What the task asks
When you reach the line with "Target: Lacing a" in the data below, begin printing lines exactly, and stop once the line with "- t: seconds" has been printed.

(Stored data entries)
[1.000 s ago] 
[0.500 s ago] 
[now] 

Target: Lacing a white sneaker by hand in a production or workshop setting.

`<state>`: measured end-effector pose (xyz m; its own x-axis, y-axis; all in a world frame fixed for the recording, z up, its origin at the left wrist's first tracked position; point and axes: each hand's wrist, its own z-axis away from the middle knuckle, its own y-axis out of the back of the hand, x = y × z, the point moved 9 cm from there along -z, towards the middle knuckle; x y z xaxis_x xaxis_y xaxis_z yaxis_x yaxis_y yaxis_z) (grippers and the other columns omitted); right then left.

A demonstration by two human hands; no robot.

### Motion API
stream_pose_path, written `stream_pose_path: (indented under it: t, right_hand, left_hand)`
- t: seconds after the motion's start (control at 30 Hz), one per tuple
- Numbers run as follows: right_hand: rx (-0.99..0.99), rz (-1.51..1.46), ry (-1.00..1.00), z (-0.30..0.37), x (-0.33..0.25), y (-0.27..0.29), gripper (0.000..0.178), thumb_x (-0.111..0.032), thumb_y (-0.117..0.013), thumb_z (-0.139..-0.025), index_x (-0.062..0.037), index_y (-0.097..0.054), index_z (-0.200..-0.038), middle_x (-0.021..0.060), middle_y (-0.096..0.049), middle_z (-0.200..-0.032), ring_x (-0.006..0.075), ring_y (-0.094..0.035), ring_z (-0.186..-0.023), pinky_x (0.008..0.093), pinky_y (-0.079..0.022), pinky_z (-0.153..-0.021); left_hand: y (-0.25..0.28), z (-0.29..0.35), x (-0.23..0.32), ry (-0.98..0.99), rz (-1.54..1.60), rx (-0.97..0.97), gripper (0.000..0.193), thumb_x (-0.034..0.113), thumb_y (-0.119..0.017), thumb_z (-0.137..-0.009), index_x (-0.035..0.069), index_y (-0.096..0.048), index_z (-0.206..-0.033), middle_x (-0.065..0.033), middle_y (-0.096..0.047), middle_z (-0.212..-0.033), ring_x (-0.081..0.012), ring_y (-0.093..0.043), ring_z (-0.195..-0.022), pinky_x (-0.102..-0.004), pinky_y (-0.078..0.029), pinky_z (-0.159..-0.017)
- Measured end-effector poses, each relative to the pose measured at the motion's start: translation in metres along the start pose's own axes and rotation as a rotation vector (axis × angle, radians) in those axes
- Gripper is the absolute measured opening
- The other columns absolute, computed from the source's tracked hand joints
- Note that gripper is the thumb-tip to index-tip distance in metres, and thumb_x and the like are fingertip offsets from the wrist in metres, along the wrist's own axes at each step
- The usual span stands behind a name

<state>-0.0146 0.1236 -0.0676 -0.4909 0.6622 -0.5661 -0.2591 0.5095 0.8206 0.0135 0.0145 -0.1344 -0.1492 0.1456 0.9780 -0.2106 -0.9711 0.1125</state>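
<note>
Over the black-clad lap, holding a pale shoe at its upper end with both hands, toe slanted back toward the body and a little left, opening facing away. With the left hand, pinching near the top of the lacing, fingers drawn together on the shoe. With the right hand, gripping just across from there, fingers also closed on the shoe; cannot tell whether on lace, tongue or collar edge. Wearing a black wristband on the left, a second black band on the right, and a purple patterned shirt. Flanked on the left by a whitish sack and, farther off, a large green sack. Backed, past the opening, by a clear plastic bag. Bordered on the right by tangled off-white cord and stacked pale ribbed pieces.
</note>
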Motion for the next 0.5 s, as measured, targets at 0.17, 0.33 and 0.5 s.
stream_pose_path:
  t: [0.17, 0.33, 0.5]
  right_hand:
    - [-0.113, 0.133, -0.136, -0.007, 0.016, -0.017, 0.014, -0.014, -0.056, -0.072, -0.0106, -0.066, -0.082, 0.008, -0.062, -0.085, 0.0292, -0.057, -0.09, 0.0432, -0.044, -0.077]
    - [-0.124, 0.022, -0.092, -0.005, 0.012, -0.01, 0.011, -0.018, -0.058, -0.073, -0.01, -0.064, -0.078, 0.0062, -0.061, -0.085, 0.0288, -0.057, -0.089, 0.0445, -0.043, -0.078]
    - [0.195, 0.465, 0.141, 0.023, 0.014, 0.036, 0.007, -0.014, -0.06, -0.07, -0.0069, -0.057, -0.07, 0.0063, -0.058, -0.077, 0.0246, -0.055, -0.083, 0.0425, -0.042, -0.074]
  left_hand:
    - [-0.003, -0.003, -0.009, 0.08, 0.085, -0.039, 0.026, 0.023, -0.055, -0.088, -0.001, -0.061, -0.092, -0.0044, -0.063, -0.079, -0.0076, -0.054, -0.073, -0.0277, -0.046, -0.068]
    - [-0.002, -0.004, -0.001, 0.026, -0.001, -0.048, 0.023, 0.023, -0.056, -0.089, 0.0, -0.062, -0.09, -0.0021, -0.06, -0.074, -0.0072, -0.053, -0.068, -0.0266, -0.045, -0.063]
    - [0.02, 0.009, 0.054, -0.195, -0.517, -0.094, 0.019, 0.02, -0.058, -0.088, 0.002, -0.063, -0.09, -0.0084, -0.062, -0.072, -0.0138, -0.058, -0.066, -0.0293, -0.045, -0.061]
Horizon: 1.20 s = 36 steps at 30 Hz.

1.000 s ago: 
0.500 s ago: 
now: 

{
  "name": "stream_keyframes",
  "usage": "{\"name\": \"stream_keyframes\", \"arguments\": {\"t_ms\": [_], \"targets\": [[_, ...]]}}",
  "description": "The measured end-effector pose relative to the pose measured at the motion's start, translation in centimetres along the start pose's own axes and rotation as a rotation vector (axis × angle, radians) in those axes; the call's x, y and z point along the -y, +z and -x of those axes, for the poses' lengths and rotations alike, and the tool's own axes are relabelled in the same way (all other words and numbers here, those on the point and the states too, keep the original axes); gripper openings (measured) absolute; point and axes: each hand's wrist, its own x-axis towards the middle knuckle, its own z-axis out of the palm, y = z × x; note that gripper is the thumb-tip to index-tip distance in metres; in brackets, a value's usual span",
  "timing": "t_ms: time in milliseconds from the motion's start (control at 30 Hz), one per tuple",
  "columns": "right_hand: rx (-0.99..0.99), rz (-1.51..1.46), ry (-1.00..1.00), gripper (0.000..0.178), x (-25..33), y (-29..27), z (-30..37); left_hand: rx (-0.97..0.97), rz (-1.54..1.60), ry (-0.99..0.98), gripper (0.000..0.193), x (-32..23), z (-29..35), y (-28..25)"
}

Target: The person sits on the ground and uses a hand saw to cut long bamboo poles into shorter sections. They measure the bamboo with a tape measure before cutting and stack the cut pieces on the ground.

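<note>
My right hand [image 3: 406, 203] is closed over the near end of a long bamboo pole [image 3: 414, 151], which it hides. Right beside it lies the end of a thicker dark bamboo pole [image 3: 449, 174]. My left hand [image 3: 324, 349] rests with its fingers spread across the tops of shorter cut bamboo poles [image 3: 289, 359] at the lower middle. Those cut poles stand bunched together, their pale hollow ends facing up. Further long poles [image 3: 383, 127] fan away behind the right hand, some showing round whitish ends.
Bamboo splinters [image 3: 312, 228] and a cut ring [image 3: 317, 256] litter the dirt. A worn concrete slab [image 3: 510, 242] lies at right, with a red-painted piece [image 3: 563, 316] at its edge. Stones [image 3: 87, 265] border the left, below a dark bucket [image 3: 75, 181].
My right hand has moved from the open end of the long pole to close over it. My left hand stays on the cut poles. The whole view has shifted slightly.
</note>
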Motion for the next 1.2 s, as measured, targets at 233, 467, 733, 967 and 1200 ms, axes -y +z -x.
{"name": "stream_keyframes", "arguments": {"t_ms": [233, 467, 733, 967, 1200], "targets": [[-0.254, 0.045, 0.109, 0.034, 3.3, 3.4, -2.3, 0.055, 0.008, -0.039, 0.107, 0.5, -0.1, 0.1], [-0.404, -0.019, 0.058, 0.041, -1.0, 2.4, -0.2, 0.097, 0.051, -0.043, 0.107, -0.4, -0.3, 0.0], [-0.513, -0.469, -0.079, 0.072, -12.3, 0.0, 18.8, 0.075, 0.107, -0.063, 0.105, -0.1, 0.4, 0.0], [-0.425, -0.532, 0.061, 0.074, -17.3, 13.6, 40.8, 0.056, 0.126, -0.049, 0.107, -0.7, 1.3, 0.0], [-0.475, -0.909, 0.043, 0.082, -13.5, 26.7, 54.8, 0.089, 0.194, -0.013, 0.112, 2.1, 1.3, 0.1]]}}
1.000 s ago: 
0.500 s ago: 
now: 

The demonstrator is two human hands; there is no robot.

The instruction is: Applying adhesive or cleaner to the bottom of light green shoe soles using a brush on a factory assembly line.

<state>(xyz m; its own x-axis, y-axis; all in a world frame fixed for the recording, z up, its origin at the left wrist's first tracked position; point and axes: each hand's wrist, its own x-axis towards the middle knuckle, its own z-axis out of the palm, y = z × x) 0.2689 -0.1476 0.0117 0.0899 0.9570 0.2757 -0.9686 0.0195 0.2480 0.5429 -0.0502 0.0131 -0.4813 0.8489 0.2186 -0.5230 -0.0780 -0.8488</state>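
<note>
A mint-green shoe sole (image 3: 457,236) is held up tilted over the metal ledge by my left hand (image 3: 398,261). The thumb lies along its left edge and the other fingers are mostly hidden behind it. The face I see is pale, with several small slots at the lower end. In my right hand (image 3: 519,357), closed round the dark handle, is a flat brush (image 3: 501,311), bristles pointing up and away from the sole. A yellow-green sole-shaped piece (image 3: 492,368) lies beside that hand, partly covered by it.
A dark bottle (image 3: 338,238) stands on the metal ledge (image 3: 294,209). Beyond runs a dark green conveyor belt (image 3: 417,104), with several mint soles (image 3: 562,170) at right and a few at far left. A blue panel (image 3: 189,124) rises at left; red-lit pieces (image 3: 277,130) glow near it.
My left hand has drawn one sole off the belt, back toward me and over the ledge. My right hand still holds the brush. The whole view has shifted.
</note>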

Response area
Target: Lacing a white sneaker by hand in a production or workshop setting.

`<state>`: measured end-effector pose (xyz m; its own x-axis, y-axis; all in a world frame fixed for the recording, z up, its origin at the left wrist's first tracked position; point and axes: each hand's wrist, its own z-axis away from the middle knuckle, its own y-axis out of the back of the hand, x = y × z, the point moved 9 cm from there along -z, towards the middle knuckle; x y z xaxis_x xaxis_y xaxis_z yaxis_x yaxis_y yaxis_z) (grippers and the other columns omitted); right then left.

A demonstration by two human hands; no robot.

### Motion API
stream_pose_path, written `stream_pose_path: (indented under it: t, right_hand, left_hand)`
- t: seconds after the motion's start (control at 30 Hz), one per tuple

Here the output is complete.